The company gave a presentation at Hot Chips last year that’s now public; we’ve reproduced some of its slides in the slideshow below.
Tachyum’s PR copy claims that Prodigy reduces data center TCO by 4x “through a disruptive hardware architecture and a smart compiler that has made many parts of the hardware found in a typical processor redundant. Fewer wires and shorter wires, due to a smaller, simpler core, translates into much greater speed and power efficiency for the processor.”
According to the Q&A session after Hot Chips, these CPUs lose 40 percent of performance when running native x86 code, which seems like a major problem for the whole “Faster than Xeon” argument. The company claims that “Binary 4.0 GHz emulated still outperforms 2.5 GHz Xeon,” which would be more of a problem for Intel (or AMD) if a 2.5GHz Xeon represented some kind of objectively difficult performance threshold. Phrases like “Out of execution in software” is a fancy way of saying: “We shoved all the work of achieving high performance into the compiler, and we’re really hoping our compiler can extract enough performance to make this work.” Intel tried exactly this strategy with Itanium. It didn’t work.
With that said, there’s a lot about Prodigy’s architecture that’s unclear right now. There are arguments in various forums about the degree to which it resembles or doesn’t resemble Itanium or whether its architecture should be more properly understood as VLIW, modified VLIW, EDGE, or something else.

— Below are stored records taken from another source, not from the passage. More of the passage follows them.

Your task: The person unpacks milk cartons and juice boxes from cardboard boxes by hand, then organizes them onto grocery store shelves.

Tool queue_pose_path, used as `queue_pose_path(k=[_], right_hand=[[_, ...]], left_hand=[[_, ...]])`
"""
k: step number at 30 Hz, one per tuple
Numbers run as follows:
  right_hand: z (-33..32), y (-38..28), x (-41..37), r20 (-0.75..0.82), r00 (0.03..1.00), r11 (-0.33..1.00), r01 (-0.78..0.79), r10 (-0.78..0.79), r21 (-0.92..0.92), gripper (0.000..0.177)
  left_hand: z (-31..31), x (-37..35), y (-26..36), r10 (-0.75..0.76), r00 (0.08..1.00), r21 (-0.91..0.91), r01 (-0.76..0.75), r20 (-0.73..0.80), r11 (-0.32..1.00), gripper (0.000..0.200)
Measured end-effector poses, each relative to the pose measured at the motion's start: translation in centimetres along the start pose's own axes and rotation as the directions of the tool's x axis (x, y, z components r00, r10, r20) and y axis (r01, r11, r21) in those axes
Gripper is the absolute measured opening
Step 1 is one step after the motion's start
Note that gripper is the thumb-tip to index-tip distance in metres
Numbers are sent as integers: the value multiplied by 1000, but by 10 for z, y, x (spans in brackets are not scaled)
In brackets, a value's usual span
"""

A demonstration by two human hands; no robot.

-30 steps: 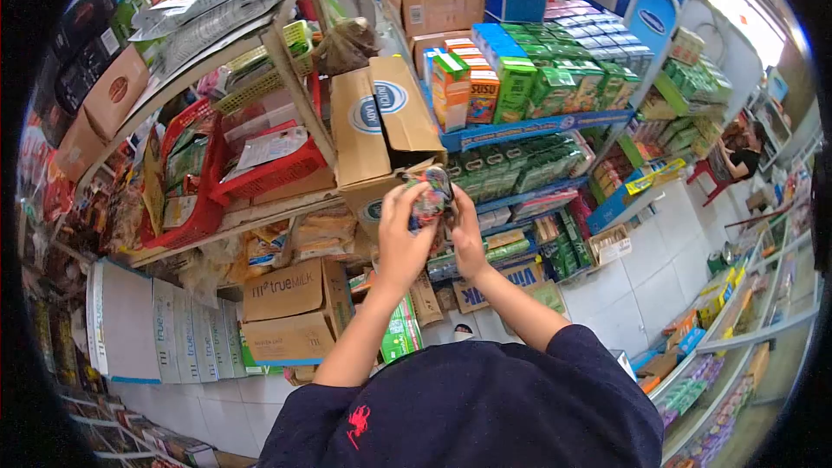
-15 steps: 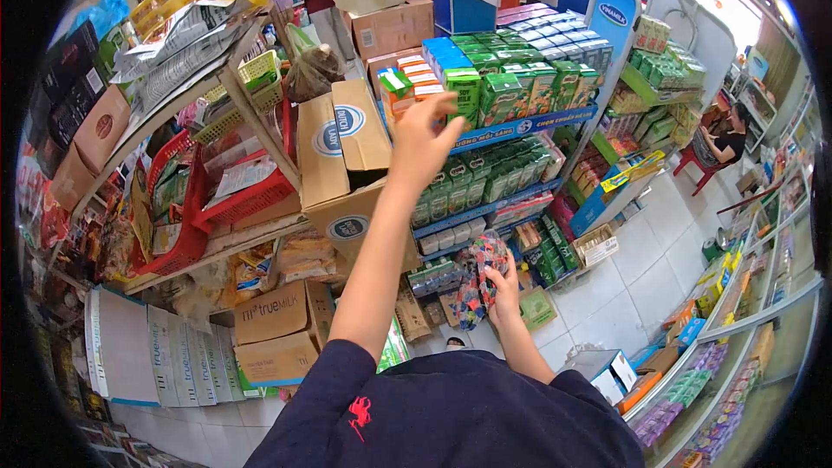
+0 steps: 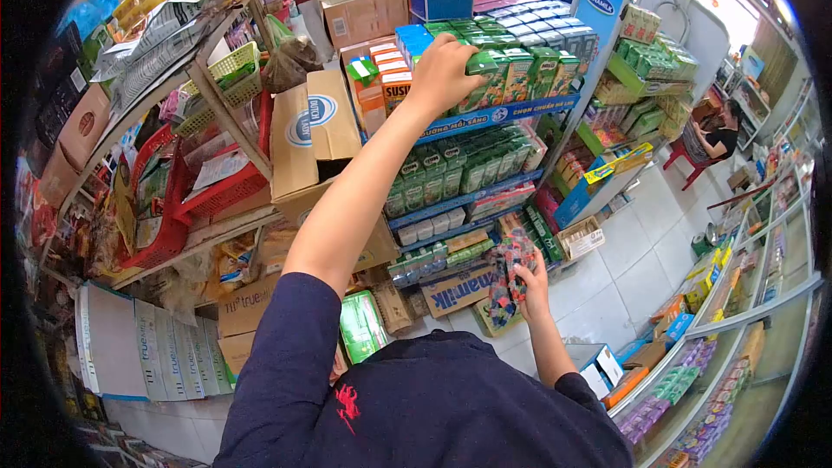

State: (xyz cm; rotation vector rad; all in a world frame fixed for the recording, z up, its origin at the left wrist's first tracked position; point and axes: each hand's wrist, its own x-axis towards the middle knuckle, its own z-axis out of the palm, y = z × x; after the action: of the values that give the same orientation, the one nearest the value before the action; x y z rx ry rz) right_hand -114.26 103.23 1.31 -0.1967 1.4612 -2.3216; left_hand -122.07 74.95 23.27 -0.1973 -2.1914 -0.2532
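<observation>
My left hand (image 3: 449,76) reaches out to the top shelf of a drink rack. Its fingers are curled over the near corner of the front row, closed around a green drink carton that the hand mostly hides. More green Milo cartons (image 3: 517,72) stand just right of it, and orange-and-white cartons (image 3: 396,87) are on its left. Lower down on the right, my right hand (image 3: 535,288) is closed on a bunched cloth (image 3: 511,273) with a red, dark and grey-green pattern. The cloth hangs in front of the rack's lowest shelves.
An open Dutch Lady cardboard box (image 3: 303,134) stands left of the rack. Red baskets (image 3: 227,195) sit on a shelf further left. Along the right runs a glass display case (image 3: 754,321). A seated person (image 3: 718,140) is in the right background, beyond the tiled floor (image 3: 637,264).
My left hand has come down from above the cartons onto the front row, its fingers now curled. My right hand, with the cloth, has shifted slightly right. The view has moved too.
</observation>
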Motion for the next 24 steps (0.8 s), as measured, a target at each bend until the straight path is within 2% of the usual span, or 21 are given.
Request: queue_pose_path(k=[1,4,5,7,8,9,10,11,12,13,15,16,17,19,20,21,22,23,24], right_hand=[[-2,-2,4,1,1000,1000,6,-6,0,56],[5,-19,15,24,992,991,127,-126,-39,60],[13,-26,15,21,992,991,129,-128,-35,60],[27,-36,17,-36,982,982,187,-186,31,54],[31,-40,17,-25,986,979,166,-164,122,51],[39,-46,15,-30,985,977,171,-168,130,51],[51,-53,12,7,985,949,166,-174,267,52],[57,-54,8,40,982,904,154,-185,398,53],[58,-50,7,132,984,894,47,-118,446,51],[72,-52,0,161,974,881,66,-159,469,50],[72,-27,-9,303,953,871,-159,12,465,54],[77,-17,-14,226,971,898,-165,76,407,55],[82,-10,-19,144,980,920,-178,135,349,57],[83,-3,-27,180,971,898,-217,158,384,60],[80,0,-29,208,962,889,-247,177,385,60],[80,1,-29,237,952,881,-276,195,385,60],[85,-12,-34,173,956,888,-287,239,360,57],[86,-13,-33,168,960,892,-272,225,362,57],[87,-11,-31,161,980,959,-157,121,235,55]], left_hand=[[0,2,0,4,1000,1,-4,-4,1000,41],[-7,11,-2,39,976,-28,-46,-216,999,38],[-21,15,7,43,976,-29,-50,-215,998,38],[-46,13,29,-90,941,-174,34,-326,984,37],[-52,7,35,-104,925,-197,32,-367,980,34],[-63,-4,53,-176,917,-289,70,-358,955,33],[-73,-19,72,-245,908,-379,106,-340,919,32],[-77,-38,82,-253,933,-421,128,-256,898,33],[-77,-55,92,-199,956,-437,89,-213,895,32],[-74,-74,102,-189,967,-454,92,-173,886,31],[-66,-109,118,-207,977,-536,151,-45,831,32],[-62,-119,125,-277,960,-570,208,-36,795,32],[-58,-131,127,-353,934,-569,319,52,758,35],[-41,-152,114,-299,948,-740,282,114,611,53],[-31,-163,110,-329,922,-883,319,205,344,66],[-24,-175,110,-328,895,-942,334,302,43,79],[-29,-184,116,-264,876,-910,414,404,-18,90],[-31,-192,120,-251,882,-913,407,399,-19,90],[-31,-200,121,-305,848,-900,423,433,-103,87]])
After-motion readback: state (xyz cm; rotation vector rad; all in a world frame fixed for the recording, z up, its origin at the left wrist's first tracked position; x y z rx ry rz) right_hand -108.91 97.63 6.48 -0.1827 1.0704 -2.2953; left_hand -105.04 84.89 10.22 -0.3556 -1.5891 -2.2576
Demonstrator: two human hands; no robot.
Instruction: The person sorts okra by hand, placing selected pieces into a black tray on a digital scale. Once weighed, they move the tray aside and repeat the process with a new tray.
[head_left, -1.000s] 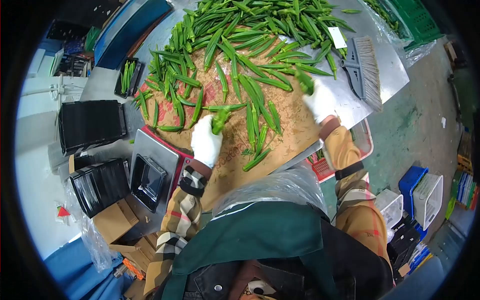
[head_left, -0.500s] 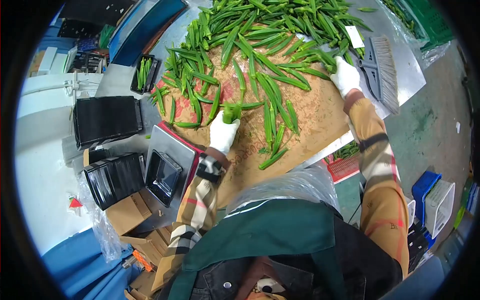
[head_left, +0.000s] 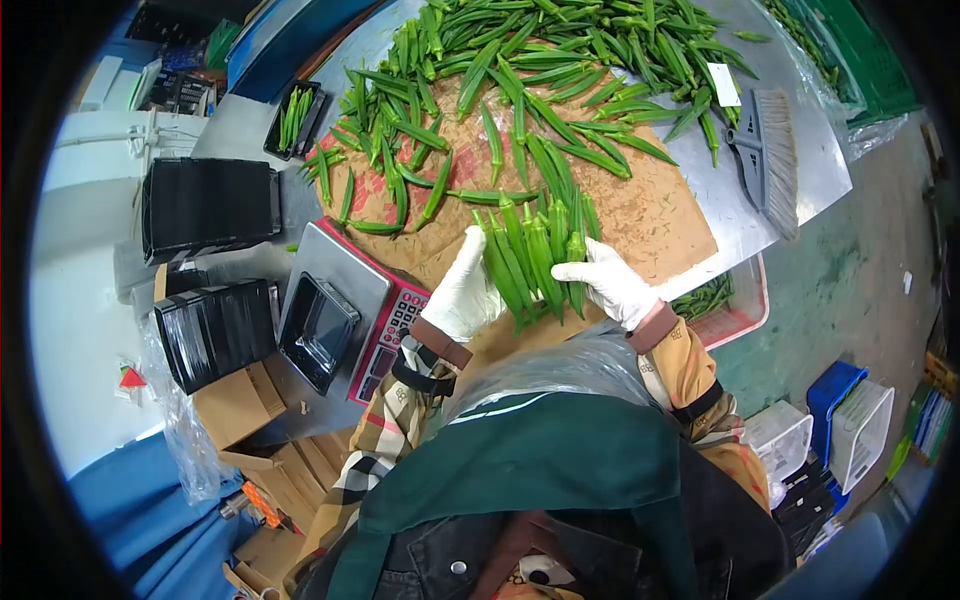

Tachyum’s Prodigy, based on what we’ve seen to date, is very long on sizzle. It’s supposedly the best parallel processor and the best serial processor, despite the fact that CPUs and GPUs run very different types of code. It can match or exceed Intel’s top-end chips, yet runs within power envelopes and die sizes better than anything ARM or AMD can field.
Extraordinary claims require extraordinary evidence. We don’t have much of that just yet.